A baby Japanese macaque named Punch sits next to a stuffed orangutan at Ichikawa City Zoo, in Ichikawa, Chiba Prefecture, Japan, February 19, 2026. REUTERS/Kim Kyung-Hoon
A baby Japanese macaque named Punch sits next to a stuffed orangutan at Ichikawa City Zoo, in Ichikawa, Chiba Prefecture, Japan, February 19, 2026. REUTERS/Kim Kyung-Hoon

At a zoo outside Tokyo, the monkey enclosure has become a must-see attraction thanks to an inseparable pair: Punch, a baby Japanese macaque, and his stuffed orangutan companion.

Punch's mother abandoned the macaque when he was born seven months ago at the Ichikawa City Zoo and when an onlooker noticed and alerted zookeepers, they swung into action.

Japanese baby macaques typically cling to their mothers to build muscle strength and for a ‌sense of security, ‌so Punch needed a swift intervention, zookeeper ‌Kosuke ⁠Shikano said. The keepers ⁠experimented with substitutes including rolled-up towels and other stuffed animals before settling on the orange, bug-eyed orangutan, sold by Swedish furniture brand IKEA.

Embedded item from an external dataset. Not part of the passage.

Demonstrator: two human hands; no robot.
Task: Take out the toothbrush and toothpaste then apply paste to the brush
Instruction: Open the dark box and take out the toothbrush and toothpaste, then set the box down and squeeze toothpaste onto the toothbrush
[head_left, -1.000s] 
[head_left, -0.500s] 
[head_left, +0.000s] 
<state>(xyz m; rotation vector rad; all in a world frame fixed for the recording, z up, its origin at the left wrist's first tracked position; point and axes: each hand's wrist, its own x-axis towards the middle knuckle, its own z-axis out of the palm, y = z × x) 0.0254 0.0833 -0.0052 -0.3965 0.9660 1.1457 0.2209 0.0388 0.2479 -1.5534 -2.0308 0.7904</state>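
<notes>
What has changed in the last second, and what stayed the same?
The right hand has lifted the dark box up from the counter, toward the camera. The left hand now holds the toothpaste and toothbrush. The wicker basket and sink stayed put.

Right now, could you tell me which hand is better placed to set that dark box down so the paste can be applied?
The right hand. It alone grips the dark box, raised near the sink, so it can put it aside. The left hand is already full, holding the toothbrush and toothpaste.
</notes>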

“This stuffed animal has relatively long hair and several easy places to hold," Shikano said. "We thought that its resemblance to a monkey might help ⁠Punch integrate back into the troop later ‌on, and that’s why ‌we chose it."

Punch has rarely been seen without it since, ‌dragging the cuddly toy everywhere even though it is ‌bigger than him, and delighting fans who have flocked to the zoo since videos of the two went viral, Reuters reported.

“Seeing Punch on social media, abandoned by his parents but still trying ‌so hard, really moved me," said 26-year-old nurse Miyu Igarashi. "So when I got the ⁠chance to ⁠meet up with a friend today, I suggested we go see Punch together.”

Shikano thinks Punch's mother abandoned him because of the extreme heat in July when she gave birth.

Punch has had some differences with the other monkeys as he has tried to communicate with them, but zookeepers say that is part of the learning process and he is steadily integrating with the troop.

"I think there will come a day when he no longer needs his stuffed toy," Shikano said.